A lawyer for the district provided a short, one-paragraph response to the filing.
“We are aware that Mr. Moorehead has filed a complaint naming the Allentown School District and some 18 individuals as defendants. To our knowledge, none of the defendants have actually been served with the complaint,” the release from John Freund III of the law firm KingSpry said. “Mr. Moorehead was given the opportunity to return to teaching and declined to do so. The district will study the extensive complaint before formulating a response.”
[I]f we’re talking about somebody who was literally a mile away and exercising a First Amendment right to listen to political speech, there’s no way you can say, ‘This person is deserving of being fired.’ And if you were besmirched by their conduct, I see it the way that you see it. [You] cannot have that in the United States.
The district had already released a lengthy timeline and summary of events in response to the controversy and investigation, but also with the expectation that a lawsuit from Moorehead was in the making.
Should the case go to trial, it will largely swing on the district’s social media post on Jan. 7, which said, “On January 7, 2021, the Allentown School District (ASD) was made aware of a staff member who was involved in the electoral college protest that took place at the United States Capitol Building on January 6, 2021.”
Although the district’s posting did not name Moorehead, he and his attorney say a clear inference was given, and that “the community and nation were poisoned against him and believed that he had attacked the Capitol Building on January 6, 2021.”
“[T]he reinstatement was a sham, a tactic meant to try to force [Moorehead] to resign. The district was clearly hoping to force Moorehead to resign so they could claim he voluntarily left,” Moorehead and his attorneys say in the complaint.

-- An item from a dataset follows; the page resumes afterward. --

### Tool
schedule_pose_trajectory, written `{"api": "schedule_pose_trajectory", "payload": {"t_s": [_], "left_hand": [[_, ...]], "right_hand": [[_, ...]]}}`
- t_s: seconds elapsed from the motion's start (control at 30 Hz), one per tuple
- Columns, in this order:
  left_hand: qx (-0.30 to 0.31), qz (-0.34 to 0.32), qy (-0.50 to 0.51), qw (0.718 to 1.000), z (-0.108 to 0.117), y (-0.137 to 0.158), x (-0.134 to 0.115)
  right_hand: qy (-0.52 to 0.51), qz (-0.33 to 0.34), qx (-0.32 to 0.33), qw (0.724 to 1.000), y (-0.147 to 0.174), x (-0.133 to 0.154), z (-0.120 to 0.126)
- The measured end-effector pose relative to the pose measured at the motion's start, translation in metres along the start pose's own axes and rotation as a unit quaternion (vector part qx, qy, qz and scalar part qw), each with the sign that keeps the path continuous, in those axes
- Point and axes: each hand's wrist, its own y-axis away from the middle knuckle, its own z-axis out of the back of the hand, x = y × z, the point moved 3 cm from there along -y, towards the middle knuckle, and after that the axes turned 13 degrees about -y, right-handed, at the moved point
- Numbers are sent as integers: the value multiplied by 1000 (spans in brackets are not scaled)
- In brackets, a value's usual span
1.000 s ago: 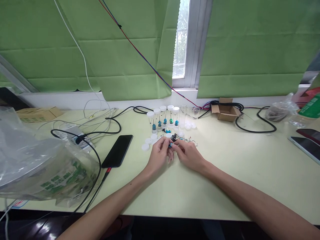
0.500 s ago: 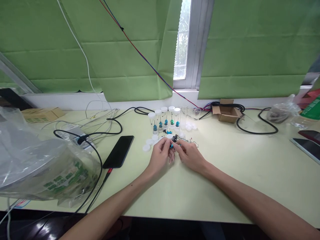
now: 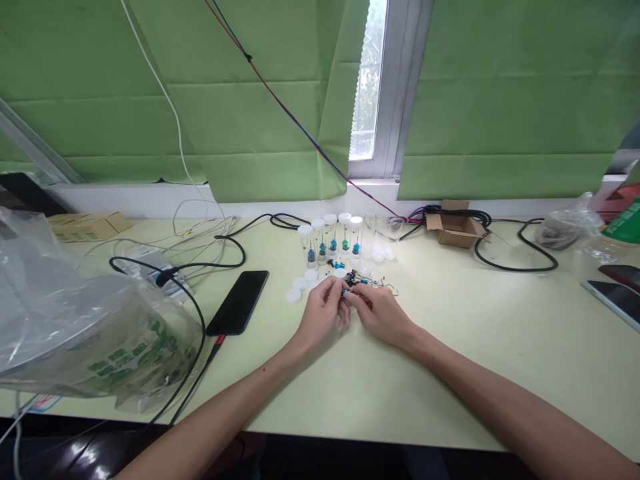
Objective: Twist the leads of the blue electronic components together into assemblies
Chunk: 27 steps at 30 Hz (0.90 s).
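Note:
Fingers of my left hand [image 3: 323, 308] and my right hand [image 3: 376, 308] meet over the table, both closed on a small blue part [image 3: 345, 293]. Fingertips cover most of it, so its kind does not show. Just beyond lie small black parts [image 3: 352, 276], another blue piece [image 3: 339, 265] and thin rods. Behind them several clear tubes with white caps [image 3: 332, 244] stand upright in a cluster, with blue or green pieces inside. Loose white caps [image 3: 294, 295] lie to the left of my hands, and more white caps [image 3: 383, 254] rest at the right of the tubes.
A black phone [image 3: 238, 303] with a cable lies left of my arms. Beyond it sits a large clear plastic bag [image 3: 90, 313]. An open cardboard box [image 3: 456, 233] and black cables [image 3: 530, 268] are at the back right. A tablet-like device [image 3: 613, 298] lies at the right edge.
The view has shifted very slightly. Both hands stay together on the small blue part, with only tiny finger movement.

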Motion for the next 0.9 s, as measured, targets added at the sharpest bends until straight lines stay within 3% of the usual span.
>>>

Beyond the claims that Moorehead’s Constitutional rights were violated, Moorehead and his attorney also argue that the district violated provisions of state law on employment of teachers, as well as the union contract for ASD.
In the district’s summary document, it alleged repeatedly that Moorehead had not shown that an unsafe work environment had been created.
Moorehead and his attorney clearly tried to answer those charges, claiming that he received numerous voicemails that threatened him, such as calling him a “white supremacist,” and an email saying, “The PA Resistance has stated that moorehead [sic] will be sentenced to execution and found guilty soon.”
Other opposition to Moorehead was and still is easy to find on social media, such as this tweet that brands him as a fascist.
Moorehead’s case has occasionally drawn national attention, such as his televised interview shortly after he was fired with CNN weekend host and Philadelphia native Michael Smerconish.
On his national radio show on SiriusXM, Smerconish made a case for Moorehead.
“You seem like a very straight shooter. If it is the way you’ve presented it, I absolutely agree with you,” Smerconish began.
“I would not want a social studies teacher, of all things, teaching my kids if they had breached the Capitol and were caught up in the violence,” Smerconish continued. “I believe they would, they should lose their job. They’d be fundamentally unfit, trying to topple democracy in that role. But if we’re talking about somebody who was literally a mile away and exercising a First Amendment right to listen to political speech, there’s no way you can say, ‘This person is deserving of being fired.’ And if you were besmirched by their conduct, I see it the way that you see it. [You] cannot have that in the United States.”
UPDATE: A tweet from CROH Lehigh Valley was added to this story after the initial publication.